Un agent de la Sécurité d'Etat est-allemande infiltré parmi des écrivains se doit d'avoir quelques aptitudes littéraires. Celui dont le nom de code est «IM Edition» et qui est chargé d'expertiser un manuscrit d'Arno K, personnage central du Temps des immortelles, n'en est pas dépourvu. «Le recours au laconisme et à une langue très travaillée peut s'interpréter comme une perte de la capacité de parler», écrit l'homme ou la femme de la Stasi. Commentaire qui peut s'appliquer comme en abyme au présent livre. Et quelques lignes plus tôt sur la fiche policière : «Ce texte est en même temps politiquement agressif, parce qu'il a été écrit dans une distance absolue de l'Etat.» Tout va être donc fait pour que le manuscrit incriminé, «Philémon et Dédale/Rencontre à Bautzen», soit rejeté une fois de plus par les maisons d'édition, sous prétexte d'inutilité.

Le romancier Karsten Dümmel connaît bien les rouages, la maniaquerie judiciaire et le jargon du pouvoir en République démocratique allemande. Né en 1960, il fut emprisonné et la cible d'un processus «de désintégration» psychologique par le régime. Son héros, Arno K, «OV Cordon» pour la Stasi, fait l'objet de ces mêmes mesures. Mais il n'y aura pas d'échappatoire pour lui, contrairement à Karsten Dümmel, «cas difficile» racheté par l'Allemagne de l'Ouest en 1988.

Assigné à résidence et à un travail de nuit dans la chaufferie d'une aciérie, usé par les convocations policières, Arno K s'accroche au début à l'écriture, aux visites mentales dans son passé… Mais la peur gagne.
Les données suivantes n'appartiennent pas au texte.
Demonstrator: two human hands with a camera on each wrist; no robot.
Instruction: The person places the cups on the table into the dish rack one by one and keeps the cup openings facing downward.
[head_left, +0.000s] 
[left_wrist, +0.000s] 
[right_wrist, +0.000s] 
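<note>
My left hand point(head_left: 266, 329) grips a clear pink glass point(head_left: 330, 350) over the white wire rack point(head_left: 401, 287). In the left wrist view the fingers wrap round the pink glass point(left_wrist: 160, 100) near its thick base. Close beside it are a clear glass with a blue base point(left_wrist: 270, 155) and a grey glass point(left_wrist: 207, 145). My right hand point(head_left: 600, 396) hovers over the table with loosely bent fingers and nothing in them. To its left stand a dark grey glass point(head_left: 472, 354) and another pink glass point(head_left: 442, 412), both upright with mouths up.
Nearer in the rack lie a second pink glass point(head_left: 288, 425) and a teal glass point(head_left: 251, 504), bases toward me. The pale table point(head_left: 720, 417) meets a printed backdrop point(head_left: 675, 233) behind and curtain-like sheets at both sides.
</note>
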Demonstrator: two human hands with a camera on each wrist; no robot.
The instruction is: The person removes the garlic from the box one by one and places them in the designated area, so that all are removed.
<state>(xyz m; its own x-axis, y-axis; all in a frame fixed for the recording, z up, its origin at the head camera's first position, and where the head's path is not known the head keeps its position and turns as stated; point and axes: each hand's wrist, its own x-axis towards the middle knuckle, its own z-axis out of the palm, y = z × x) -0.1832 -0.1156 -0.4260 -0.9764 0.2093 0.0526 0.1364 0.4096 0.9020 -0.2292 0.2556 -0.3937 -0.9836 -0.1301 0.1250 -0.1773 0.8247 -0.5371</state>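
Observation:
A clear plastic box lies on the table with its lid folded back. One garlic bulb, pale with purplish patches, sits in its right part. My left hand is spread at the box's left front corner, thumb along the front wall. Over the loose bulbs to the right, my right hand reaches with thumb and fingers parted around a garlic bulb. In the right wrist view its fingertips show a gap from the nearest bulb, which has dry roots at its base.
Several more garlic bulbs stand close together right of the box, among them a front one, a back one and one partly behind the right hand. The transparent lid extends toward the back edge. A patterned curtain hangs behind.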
Des lettres sont envoyées l'accusant - cynisme de la Stasi - d'en être un agent, son entourage s'éloigne. On suit la «désintégration» grâce aux documents de la Sécurité d'Etat. «OV Cordon» est persuadé que son domicile est sur écoutes. Il descend à la cave, coupe des connexions électriques et des fils de téléphone et travaille à la lumière d'une bougie. Le mouchard donne alors pour consigne d'organiser la pénurie de bougies «aux environs immédiats du lieu de travail et de résidence du sujet opérationnel».

Les fiches policières qui s'intercalent au fil du roman sont écrites dans une typographie différente du reste de texte, comme si elles avaient été tapées à la machine à écrire, avec un doigt, et créent une sensation d'encerclement puis d'enfermement. Le roman très structuré fait également alterner des chapitres intitulés «Aujourd'hui», «Hier», «Demain»… des va-et-vient entre l'enfance, la froideur du présent, puis la quête de la fille d'Arno K, après l'ouverture des archives de la Stasi. L'écriture varie, hachée, elliptique, ou plus ample, quand il s'agit de souvenirs lumineux. L'homme que le système veut broyer glisse dans le mutisme. Karsten Dümmel laisse s'attarder son regard sur Berlin-Est avec beaucoup de justesse et sur le temps qu'il fait. Evoque l'automne qui se glisse dans les arbres «pendant la nuit, en cachette, à ailes feutrées» ou l'été «fuyant sans réfléchir la ville», une personnification des saisons ou des phénomènes météorologiques qui accroît le sentiment de solitude. Jusqu'au moment où Arno K pensera que même l'eau, dans la clinique où il a été interné, voit et écoute ce qui se dit.